**** PROVIDED DATA ****

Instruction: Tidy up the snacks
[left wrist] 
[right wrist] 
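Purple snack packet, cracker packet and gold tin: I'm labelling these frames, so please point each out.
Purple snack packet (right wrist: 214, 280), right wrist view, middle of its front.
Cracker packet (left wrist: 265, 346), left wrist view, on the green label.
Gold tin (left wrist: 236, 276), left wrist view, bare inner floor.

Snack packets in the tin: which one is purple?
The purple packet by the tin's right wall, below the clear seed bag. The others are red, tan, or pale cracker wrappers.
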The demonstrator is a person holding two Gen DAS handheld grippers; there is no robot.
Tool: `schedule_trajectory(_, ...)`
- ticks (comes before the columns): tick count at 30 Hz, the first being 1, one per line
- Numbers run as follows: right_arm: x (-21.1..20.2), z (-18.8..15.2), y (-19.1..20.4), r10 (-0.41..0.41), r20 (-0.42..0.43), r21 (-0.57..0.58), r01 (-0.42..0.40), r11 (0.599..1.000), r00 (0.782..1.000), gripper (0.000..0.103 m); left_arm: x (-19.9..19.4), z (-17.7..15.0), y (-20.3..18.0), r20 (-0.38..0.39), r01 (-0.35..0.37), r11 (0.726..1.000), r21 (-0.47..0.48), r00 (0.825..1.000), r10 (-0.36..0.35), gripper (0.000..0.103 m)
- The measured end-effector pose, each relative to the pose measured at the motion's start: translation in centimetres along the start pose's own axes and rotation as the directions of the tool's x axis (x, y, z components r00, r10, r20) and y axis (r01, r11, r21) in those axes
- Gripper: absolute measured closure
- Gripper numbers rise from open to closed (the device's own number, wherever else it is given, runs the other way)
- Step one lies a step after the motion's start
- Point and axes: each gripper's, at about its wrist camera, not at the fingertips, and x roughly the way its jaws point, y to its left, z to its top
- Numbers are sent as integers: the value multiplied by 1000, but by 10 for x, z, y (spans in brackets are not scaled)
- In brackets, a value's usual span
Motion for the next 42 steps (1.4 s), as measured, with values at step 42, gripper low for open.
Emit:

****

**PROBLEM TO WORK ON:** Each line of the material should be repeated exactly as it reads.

**EXERCISE SOLUTION:**
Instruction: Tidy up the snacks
[left wrist] 
[right wrist] 
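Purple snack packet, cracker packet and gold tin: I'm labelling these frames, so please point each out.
Purple snack packet (right wrist: 214, 280), right wrist view, middle of its front.
Cracker packet (left wrist: 265, 346), left wrist view, on the green label.
Gold tin (left wrist: 236, 276), left wrist view, bare inner floor.

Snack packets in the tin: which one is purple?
The purple packet by the tin's right wall, below the clear seed bag. The others are red, tan, or pale cracker wrappers.
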The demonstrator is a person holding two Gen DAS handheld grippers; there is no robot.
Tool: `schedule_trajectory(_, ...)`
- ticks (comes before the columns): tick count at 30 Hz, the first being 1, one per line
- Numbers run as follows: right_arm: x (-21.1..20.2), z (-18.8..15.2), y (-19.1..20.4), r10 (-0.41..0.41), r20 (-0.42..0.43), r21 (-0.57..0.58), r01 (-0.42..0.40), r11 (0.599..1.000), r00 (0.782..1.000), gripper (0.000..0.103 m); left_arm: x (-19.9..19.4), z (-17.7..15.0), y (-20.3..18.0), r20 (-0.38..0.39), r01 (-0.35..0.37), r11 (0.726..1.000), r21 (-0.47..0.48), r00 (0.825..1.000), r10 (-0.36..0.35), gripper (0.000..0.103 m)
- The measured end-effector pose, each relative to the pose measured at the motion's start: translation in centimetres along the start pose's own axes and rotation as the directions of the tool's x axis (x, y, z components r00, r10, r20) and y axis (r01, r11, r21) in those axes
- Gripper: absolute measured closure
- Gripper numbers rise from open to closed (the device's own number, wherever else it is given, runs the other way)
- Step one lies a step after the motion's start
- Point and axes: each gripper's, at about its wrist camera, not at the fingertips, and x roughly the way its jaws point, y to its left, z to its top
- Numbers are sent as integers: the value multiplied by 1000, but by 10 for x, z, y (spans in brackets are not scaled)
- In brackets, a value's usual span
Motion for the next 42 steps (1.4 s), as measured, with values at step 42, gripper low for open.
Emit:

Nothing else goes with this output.